EXERCISE DETAILS:
What is needed is an exact copy of all the lines below.

=====

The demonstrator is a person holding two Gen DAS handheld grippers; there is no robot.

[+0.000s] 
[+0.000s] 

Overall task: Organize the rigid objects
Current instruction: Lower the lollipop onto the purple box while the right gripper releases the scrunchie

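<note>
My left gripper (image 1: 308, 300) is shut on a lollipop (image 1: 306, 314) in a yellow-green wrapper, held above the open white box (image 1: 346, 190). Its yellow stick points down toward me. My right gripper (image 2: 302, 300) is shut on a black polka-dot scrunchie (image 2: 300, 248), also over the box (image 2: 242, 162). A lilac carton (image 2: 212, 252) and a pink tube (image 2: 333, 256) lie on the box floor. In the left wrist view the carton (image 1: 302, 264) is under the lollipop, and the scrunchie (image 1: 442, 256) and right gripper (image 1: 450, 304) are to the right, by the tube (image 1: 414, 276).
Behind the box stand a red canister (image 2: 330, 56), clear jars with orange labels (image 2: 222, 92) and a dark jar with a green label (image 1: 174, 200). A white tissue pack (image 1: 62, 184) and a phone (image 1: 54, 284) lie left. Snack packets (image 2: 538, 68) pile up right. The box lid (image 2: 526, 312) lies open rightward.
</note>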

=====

ANSWER FOR THE TASK:
The demonstrator is a person holding two Gen DAS handheld grippers; there is no robot.

[+0.000s] 
[+0.000s] 

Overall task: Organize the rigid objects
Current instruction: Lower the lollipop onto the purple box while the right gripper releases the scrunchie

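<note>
My left gripper (image 1: 308, 300) is shut on a lollipop (image 1: 306, 314) in a yellow-green wrapper, held above the open white box (image 1: 346, 190). Its yellow stick points down toward me. My right gripper (image 2: 302, 300) is shut on a black polka-dot scrunchie (image 2: 300, 248), also over the box (image 2: 242, 162). A lilac carton (image 2: 212, 252) and a pink tube (image 2: 333, 256) lie on the box floor. In the left wrist view the carton (image 1: 302, 264) is under the lollipop, and the scrunchie (image 1: 442, 256) and right gripper (image 1: 450, 304) are to the right, by the tube (image 1: 414, 276).
Behind the box stand a red canister (image 2: 330, 56), clear jars with orange labels (image 2: 222, 92) and a dark jar with a green label (image 1: 174, 200). A white tissue pack (image 1: 62, 184) and a phone (image 1: 54, 284) lie left. Snack packets (image 2: 538, 68) pile up right. The box lid (image 2: 526, 312) lies open rightward.
</note>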

No more output is expected for this exercise.